The July meeting was attended by several individuals in masks and the August event drew a large crowd that was ultimately barred from entering the workshop due to concerns over the room’s capacity and the possibility of violence between attendees and protesters.
Despite rumors of more disruptions at their future meetings, CRJ has decided the September meeting will occur as planed at their longtime meeting location. CRJ will meet on September 10 at Virginia Ave. Park to discuss the previously scheduled topic of education but officials said it will likely be a broader discussion.
“We are kind of talking about education be we have to address the things that have been happening and how the kids have been affected by everything,” said CRJ steering Committee member Robbie Jones.
She said the organization remains steadfast in its plans despite the threat of more protests.
“We just don’t want to be run out of our city or told that we can’t normally do what we do in our city,” she said.
She said CRJ has had meetings with the police department, city staff and the city attorney’s office to discuss options for addressing deliberately disruptive protests. She said discussions are ongoing with the police and staff but she felt the city could do more to address the issue.
“In other places they’re finding ways, creative ways, to prevent them from disrupting their city but I didn’t see that happening in our city,” she said.
Mayor Ted Winterer and Mayor Pro Tem Gleam Davis released a letter this week addressing the Charlottesville protests and the national mood.

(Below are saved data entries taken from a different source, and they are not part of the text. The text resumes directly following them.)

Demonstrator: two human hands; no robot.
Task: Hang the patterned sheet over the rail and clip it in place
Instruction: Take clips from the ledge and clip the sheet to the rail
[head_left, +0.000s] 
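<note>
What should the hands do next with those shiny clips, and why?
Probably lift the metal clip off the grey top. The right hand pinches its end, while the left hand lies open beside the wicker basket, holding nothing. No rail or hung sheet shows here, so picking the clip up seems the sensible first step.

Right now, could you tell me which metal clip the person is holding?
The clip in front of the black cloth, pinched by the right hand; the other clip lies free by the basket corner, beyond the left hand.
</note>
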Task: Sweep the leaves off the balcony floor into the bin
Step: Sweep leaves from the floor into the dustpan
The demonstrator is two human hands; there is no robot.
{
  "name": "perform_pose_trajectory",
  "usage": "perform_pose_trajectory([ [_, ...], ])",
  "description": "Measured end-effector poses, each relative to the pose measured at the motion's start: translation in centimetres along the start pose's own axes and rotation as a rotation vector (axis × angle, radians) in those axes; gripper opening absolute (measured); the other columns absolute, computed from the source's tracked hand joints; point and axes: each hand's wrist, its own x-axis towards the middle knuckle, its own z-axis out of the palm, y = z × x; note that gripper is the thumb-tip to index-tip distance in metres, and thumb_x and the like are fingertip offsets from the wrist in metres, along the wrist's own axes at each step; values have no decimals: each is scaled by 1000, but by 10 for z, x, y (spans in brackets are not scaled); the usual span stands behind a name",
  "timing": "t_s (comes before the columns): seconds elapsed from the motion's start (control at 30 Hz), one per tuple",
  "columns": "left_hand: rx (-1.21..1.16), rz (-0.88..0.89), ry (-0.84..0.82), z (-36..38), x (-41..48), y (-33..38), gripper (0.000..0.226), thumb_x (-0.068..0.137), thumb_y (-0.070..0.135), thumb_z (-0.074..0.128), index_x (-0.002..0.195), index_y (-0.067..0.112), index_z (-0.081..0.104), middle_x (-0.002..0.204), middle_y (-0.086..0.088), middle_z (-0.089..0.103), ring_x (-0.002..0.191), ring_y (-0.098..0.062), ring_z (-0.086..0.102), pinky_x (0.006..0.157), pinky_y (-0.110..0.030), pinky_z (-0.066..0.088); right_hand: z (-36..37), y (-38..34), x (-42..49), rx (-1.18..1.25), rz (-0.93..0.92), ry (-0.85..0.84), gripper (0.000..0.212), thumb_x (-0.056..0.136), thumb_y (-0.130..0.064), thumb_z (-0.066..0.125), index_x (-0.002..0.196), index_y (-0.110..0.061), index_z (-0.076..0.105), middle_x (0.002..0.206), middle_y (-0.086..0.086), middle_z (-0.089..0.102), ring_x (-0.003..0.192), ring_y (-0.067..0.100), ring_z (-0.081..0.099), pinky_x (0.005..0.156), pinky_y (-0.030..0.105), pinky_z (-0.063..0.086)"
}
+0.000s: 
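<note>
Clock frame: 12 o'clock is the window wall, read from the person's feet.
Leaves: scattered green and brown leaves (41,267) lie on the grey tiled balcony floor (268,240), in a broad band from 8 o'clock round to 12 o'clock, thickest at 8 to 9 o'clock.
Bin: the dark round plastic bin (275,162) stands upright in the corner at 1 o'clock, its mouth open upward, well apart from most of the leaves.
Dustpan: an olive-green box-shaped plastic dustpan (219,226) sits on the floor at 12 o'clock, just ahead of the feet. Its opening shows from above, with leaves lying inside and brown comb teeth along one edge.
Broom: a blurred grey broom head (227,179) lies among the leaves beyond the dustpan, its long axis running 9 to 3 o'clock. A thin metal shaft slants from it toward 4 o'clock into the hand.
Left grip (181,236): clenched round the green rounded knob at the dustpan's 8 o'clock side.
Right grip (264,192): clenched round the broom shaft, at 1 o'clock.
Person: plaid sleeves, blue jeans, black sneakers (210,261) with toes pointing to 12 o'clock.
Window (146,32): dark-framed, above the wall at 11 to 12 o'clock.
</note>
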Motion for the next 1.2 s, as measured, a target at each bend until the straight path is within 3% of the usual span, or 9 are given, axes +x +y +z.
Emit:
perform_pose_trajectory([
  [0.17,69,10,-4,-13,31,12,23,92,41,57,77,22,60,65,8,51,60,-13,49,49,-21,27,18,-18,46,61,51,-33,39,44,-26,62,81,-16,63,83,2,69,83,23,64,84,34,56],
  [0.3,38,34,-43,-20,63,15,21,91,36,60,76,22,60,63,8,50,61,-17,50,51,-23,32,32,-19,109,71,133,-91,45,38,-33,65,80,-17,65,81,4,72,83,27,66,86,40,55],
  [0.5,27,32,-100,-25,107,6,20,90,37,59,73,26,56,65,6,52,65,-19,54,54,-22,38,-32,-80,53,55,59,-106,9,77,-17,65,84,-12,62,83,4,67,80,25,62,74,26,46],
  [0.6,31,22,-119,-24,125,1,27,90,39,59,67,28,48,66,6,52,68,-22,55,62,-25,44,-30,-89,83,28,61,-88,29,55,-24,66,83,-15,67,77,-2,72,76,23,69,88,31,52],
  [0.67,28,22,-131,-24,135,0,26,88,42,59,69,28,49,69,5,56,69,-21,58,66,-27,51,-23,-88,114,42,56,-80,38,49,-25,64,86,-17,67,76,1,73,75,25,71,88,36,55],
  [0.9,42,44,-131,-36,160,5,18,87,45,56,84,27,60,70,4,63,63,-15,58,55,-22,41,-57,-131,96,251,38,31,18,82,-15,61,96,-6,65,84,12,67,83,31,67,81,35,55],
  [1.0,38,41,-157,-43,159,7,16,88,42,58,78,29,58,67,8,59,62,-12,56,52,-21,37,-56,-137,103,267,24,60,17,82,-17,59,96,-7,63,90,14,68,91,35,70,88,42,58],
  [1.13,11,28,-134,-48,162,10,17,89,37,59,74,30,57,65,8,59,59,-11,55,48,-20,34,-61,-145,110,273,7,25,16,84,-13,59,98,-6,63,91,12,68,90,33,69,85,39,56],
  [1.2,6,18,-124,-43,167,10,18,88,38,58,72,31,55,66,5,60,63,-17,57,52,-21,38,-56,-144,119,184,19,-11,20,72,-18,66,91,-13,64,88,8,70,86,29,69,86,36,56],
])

“We speak for our colleagues on the City Council, our City staff and the vast majority in our community to reaffirm that Santa Monica fervently supports the equitable treatment of all people — regardless of race, cultural background, age, citizenship, gender or sexual orientation,” they said.
Winterer said the Council will listen to the Police Department when it comes to the legality of regulating free speech but said the city’s leadership has no tolerance for coercion or violence.
“The Santa Monica City Council is alarmed by the events at CRJ meetings in July and August,” he said. “The safety of our community is always our number one concern as is promoting inclusion and diversity. We pay deference to the Santa Monica Police Department to provide counsel and support.”
Public Information Officer Constance Farrell said the city is working with CRJ to help plan safe meetings.
“City Hall has been steadfast in protecting First Amendment Rights and our public spaces have frequently been used for peaceful protests and rallies,” she said. “We are equally steadfast in protecting our community from violence of any kind.”
Elected officials at the city, state and federal level have released statements regarding the state of the nation and the protests in Charlottesville.
“The neo-Nazi, white supremacist rally in Charlottesville and its aftermath have left many of us feeling anger, sadness, and fear. The rally organizers’ ideology of anti-Semitism and racism and the resulting violence from these repugnant views are unequivocally abhorrent,” said State Senator Ben Allen.
Allen said the emboldened movements are likely to choose locations like Santa Monica that have a reputation for supporting progressive causes as the site of future protests.
“It’s disappointing, and annoying to have them come into our town to try to bring their hate filled antagonistic, uncivil message, but we’re going to be bigger than that, we’re going to stand up to their BS,” he said.
He said it’s especially frustrating when local entities have to contend with outside agitators.
“There maybe one or two who do live nearby but in general it still appears pretty clear it’s people coming from outside our community to create provocation and disturbance,” he said.
He said the best response is peaceful, nonviolent, civil dignified opposition. That can include attending rallies, participating in forums or choosing not to dignify offensive messages with a response.
Jones said CRJ is willing to listen to people who come with different ideas, but it won’t let its events become a forum for offensive behavior.
“If you come in good faith and with good, common decency, then sit down and let’s talk, that’s fine, but not to disrupt,” she said.